» What the exercise asks
Down to the last line, the material below should be reproduced exactly.

━━ Recorded information ━━

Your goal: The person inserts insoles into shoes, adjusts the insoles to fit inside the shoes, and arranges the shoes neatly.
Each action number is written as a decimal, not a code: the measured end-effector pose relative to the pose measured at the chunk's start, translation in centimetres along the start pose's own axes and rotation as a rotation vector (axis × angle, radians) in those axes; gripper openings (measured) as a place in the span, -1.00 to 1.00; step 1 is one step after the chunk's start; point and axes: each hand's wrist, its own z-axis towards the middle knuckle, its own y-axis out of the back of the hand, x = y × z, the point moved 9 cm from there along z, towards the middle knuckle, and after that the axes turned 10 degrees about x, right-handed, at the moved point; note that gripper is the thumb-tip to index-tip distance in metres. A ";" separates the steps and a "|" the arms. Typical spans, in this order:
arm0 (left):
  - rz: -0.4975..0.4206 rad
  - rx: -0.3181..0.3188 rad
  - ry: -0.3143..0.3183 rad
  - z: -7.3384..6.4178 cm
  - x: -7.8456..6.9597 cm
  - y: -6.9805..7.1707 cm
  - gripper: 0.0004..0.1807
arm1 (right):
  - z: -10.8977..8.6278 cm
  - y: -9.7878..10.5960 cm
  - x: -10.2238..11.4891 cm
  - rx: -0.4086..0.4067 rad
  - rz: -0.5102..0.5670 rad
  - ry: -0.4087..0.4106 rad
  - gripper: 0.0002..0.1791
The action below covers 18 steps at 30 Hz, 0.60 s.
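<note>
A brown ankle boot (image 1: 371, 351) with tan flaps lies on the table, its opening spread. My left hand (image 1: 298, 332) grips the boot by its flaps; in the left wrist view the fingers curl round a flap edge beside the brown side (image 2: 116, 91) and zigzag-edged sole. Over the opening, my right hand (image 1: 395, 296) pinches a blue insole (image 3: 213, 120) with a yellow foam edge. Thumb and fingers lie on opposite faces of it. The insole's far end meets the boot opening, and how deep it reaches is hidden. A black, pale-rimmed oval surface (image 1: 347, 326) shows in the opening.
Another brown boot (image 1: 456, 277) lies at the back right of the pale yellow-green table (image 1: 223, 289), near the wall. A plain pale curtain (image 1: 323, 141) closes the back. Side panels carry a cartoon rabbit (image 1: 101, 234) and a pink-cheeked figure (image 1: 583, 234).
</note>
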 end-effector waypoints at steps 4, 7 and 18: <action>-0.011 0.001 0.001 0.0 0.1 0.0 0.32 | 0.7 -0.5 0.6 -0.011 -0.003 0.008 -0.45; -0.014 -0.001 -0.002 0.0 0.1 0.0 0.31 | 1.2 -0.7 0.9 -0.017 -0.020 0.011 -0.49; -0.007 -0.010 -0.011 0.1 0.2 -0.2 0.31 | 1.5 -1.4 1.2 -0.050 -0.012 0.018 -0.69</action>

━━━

» Result
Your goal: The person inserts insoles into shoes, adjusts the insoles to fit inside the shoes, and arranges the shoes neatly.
Each action number is written as a decimal, not a code: the measured end-effector pose relative to the pose measured at the chunk's start, translation in centimetres along the start pose's own axes and rotation as a rotation vector (axis × angle, radians) in those axes; gripper openings (measured) as a place in the span, -1.00 to 1.00; step 1 is one step after the chunk's start; point and axes: each hand's wrist, its own z-axis towards the middle knuckle, its own y-axis out of the back of the hand, x = y × z, the point moved 9 cm from there along z, towards the middle knuckle, and after that the axes turned 10 degrees about x, right-handed, at the moved point; note that gripper is the thumb-tip to index-tip distance in metres. A ";" separates the steps and a "|" the arms. Typical spans, in this order:
arm0 (left):
  - rz: -0.4975..0.4206 rad
  - rx: -0.3181..0.3188 rad
  - ry: -0.3143..0.3183 rad
  - z: -7.3384..6.4178 cm
  - x: -7.8456..6.9597 cm
  - y: -6.9805..7.1707 cm
  - gripper: 0.0004..0.1807
arm1 (right):
  - z: -10.8977..8.6278 cm
  - y: -9.7878..10.5960 cm
  - x: -10.2238..11.4891 cm
  - rx: -0.4086..0.4067 rad
  - rz: -0.5102..0.5670 rad
  - ry: -0.4087..0.4106 rad
  - gripper: 0.0002..0.1791
The action below covers 18 steps at 30 Hz, 0.60 s.
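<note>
A brown ankle boot (image 1: 371, 351) with tan flaps lies on the table, its opening spread. My left hand (image 1: 298, 332) grips the boot by its flaps; in the left wrist view the fingers curl round a flap edge beside the brown side (image 2: 116, 91) and zigzag-edged sole. Over the opening, my right hand (image 1: 395, 296) pinches a blue insole (image 3: 213, 120) with a yellow foam edge. Thumb and fingers lie on opposite faces of it. The insole's far end meets the boot opening, and how deep it reaches is hidden. A black, pale-rimmed oval surface (image 1: 347, 326) shows in the opening.
Another brown boot (image 1: 456, 277) lies at the back right of the pale yellow-green table (image 1: 223, 289), near the wall. A plain pale curtain (image 1: 323, 141) closes the back. Side panels carry a cartoon rabbit (image 1: 101, 234) and a pink-cheeked figure (image 1: 583, 234).
</note>
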 end-effector waypoints at steps 4, 7 and 18: <action>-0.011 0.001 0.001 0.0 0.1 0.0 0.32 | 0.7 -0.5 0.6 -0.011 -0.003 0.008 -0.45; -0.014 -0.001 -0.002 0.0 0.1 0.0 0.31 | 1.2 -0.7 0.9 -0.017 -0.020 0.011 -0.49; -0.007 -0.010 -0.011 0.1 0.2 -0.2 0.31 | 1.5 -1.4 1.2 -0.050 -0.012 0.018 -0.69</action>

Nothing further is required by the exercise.